## [TASK INPUT]
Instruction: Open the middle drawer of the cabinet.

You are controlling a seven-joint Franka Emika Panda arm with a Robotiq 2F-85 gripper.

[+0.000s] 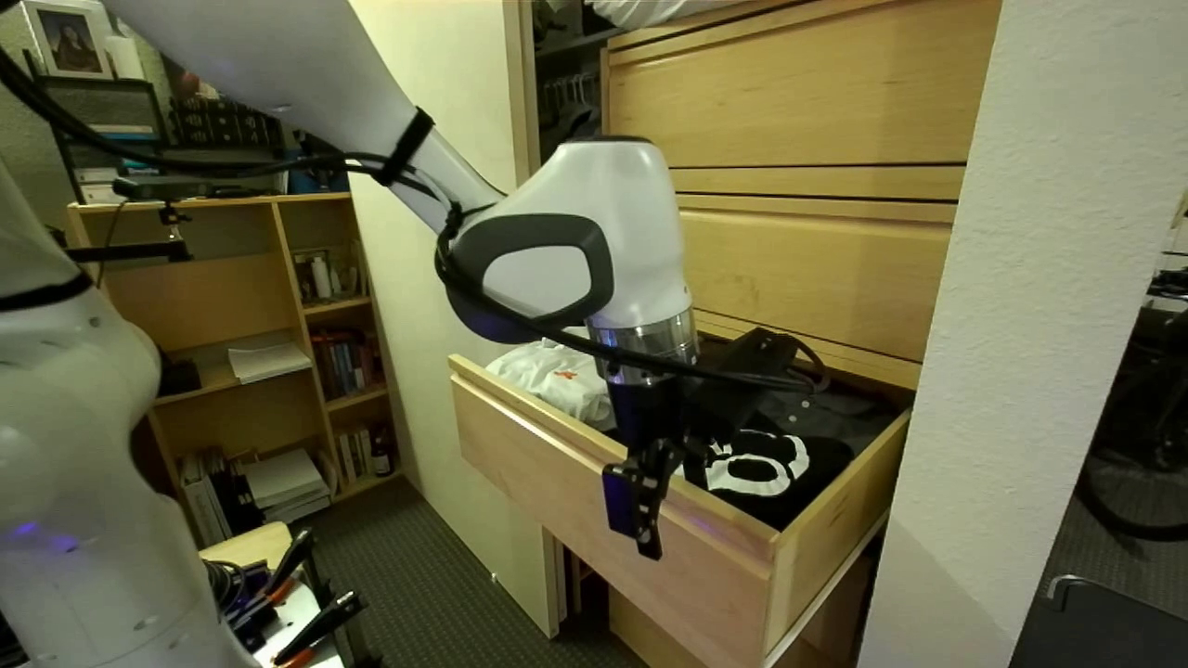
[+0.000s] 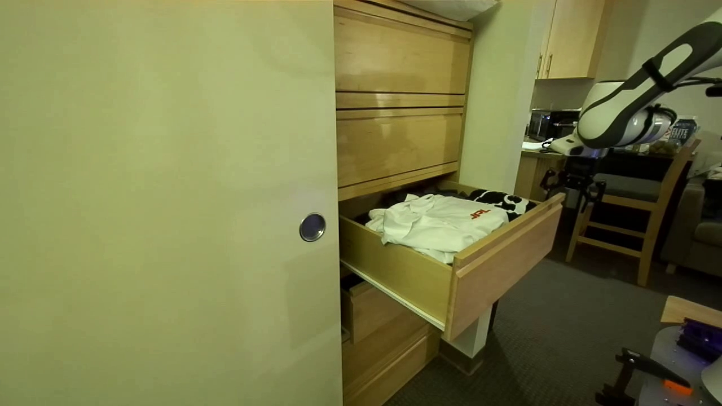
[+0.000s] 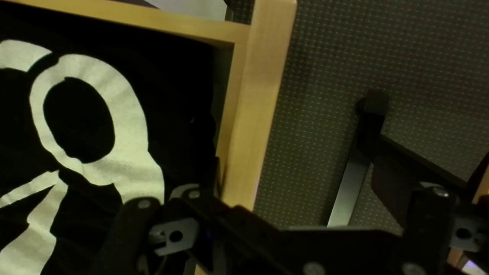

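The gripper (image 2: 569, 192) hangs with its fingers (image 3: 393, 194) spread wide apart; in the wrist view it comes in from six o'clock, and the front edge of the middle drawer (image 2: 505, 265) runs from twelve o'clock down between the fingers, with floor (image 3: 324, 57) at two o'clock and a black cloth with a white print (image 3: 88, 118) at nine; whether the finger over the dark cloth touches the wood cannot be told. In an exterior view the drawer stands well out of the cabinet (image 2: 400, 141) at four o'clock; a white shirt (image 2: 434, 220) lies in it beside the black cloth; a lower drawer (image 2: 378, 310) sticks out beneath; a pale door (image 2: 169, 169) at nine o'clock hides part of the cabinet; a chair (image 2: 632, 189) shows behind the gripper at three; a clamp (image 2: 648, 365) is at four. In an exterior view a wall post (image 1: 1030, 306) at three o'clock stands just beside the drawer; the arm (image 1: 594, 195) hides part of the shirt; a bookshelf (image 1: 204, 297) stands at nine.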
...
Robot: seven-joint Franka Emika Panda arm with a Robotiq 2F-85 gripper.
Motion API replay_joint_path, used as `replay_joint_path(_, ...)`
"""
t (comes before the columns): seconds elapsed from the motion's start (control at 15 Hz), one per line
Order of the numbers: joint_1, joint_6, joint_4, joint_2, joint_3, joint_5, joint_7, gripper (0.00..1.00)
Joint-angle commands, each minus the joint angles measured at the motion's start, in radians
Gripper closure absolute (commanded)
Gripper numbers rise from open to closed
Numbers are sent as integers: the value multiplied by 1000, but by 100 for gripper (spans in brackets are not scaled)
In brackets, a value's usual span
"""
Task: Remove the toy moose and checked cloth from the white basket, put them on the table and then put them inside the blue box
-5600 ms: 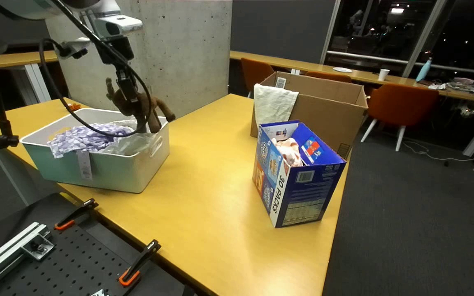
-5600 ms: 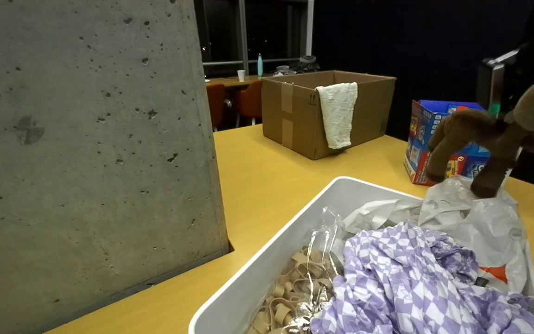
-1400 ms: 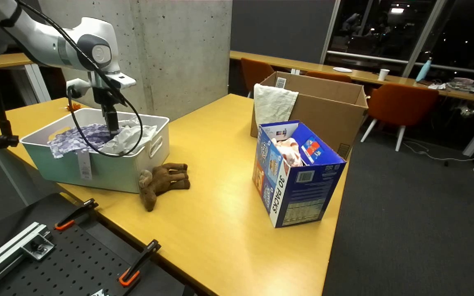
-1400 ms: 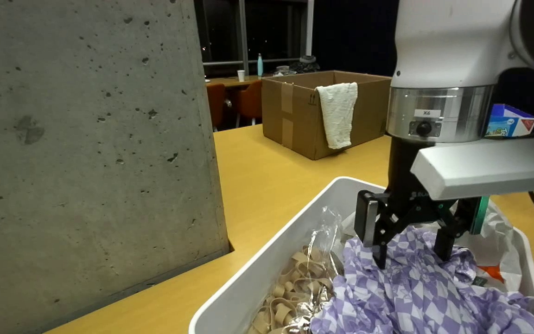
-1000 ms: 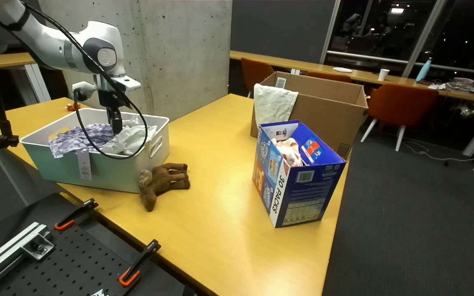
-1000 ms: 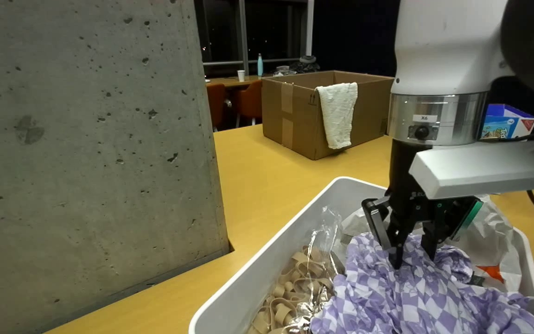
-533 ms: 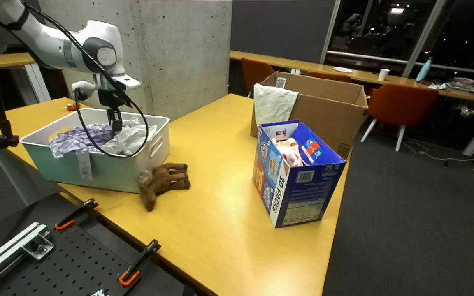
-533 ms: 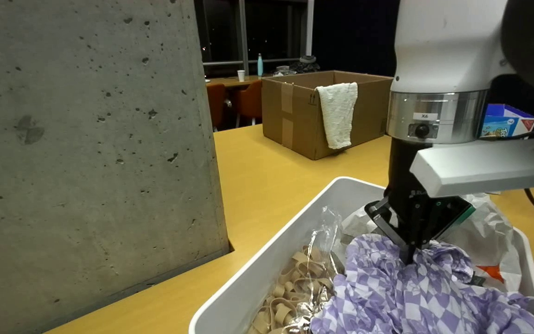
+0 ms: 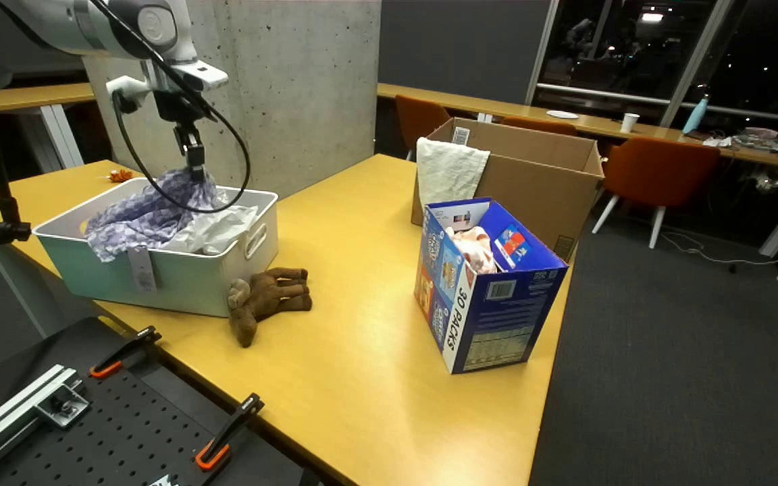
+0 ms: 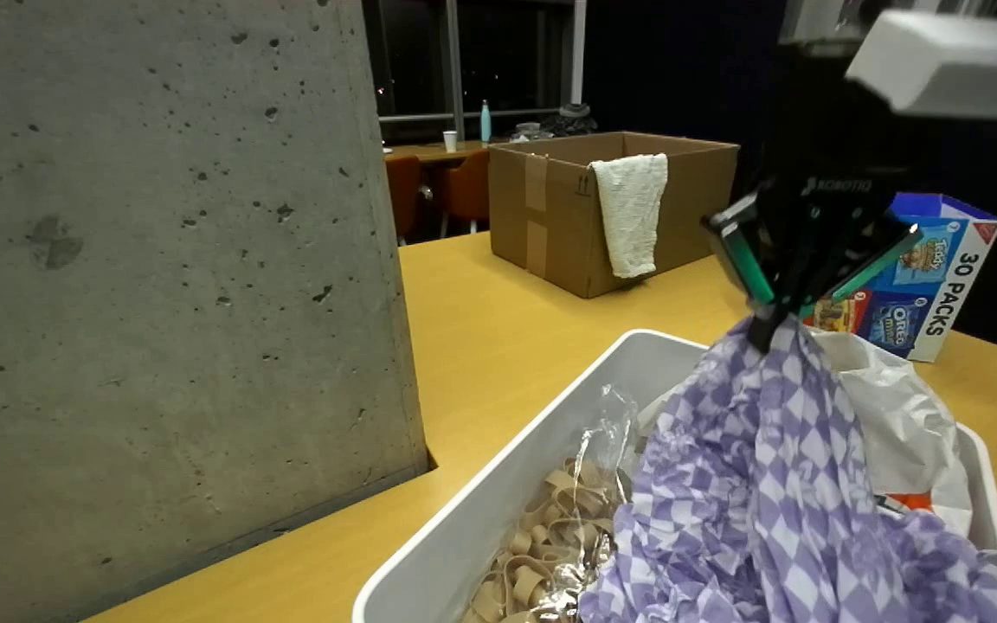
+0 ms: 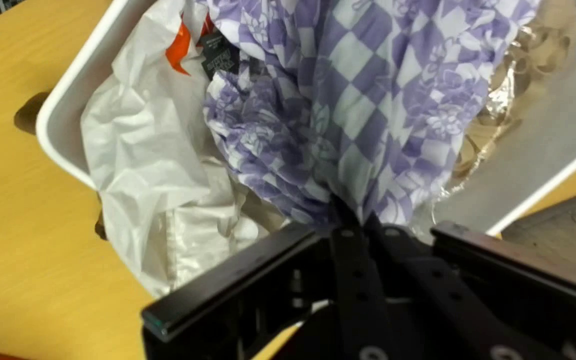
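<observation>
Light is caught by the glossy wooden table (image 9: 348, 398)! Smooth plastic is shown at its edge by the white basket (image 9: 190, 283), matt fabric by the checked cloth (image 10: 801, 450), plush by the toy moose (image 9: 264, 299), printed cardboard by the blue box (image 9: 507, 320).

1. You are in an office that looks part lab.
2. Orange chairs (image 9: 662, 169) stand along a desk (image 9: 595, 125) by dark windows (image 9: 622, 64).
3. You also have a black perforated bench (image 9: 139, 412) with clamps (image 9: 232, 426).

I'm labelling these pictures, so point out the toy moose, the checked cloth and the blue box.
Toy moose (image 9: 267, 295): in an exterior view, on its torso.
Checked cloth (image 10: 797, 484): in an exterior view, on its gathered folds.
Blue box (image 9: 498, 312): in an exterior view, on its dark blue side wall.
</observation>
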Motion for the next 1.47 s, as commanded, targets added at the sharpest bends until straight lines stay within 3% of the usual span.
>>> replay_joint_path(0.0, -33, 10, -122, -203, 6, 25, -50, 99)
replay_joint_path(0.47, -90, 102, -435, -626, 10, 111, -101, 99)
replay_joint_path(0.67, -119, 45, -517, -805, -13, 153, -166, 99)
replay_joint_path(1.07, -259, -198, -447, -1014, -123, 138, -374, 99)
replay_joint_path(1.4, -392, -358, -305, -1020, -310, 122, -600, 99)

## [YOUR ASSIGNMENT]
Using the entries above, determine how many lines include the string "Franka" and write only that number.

## [ANSWER AREA]
2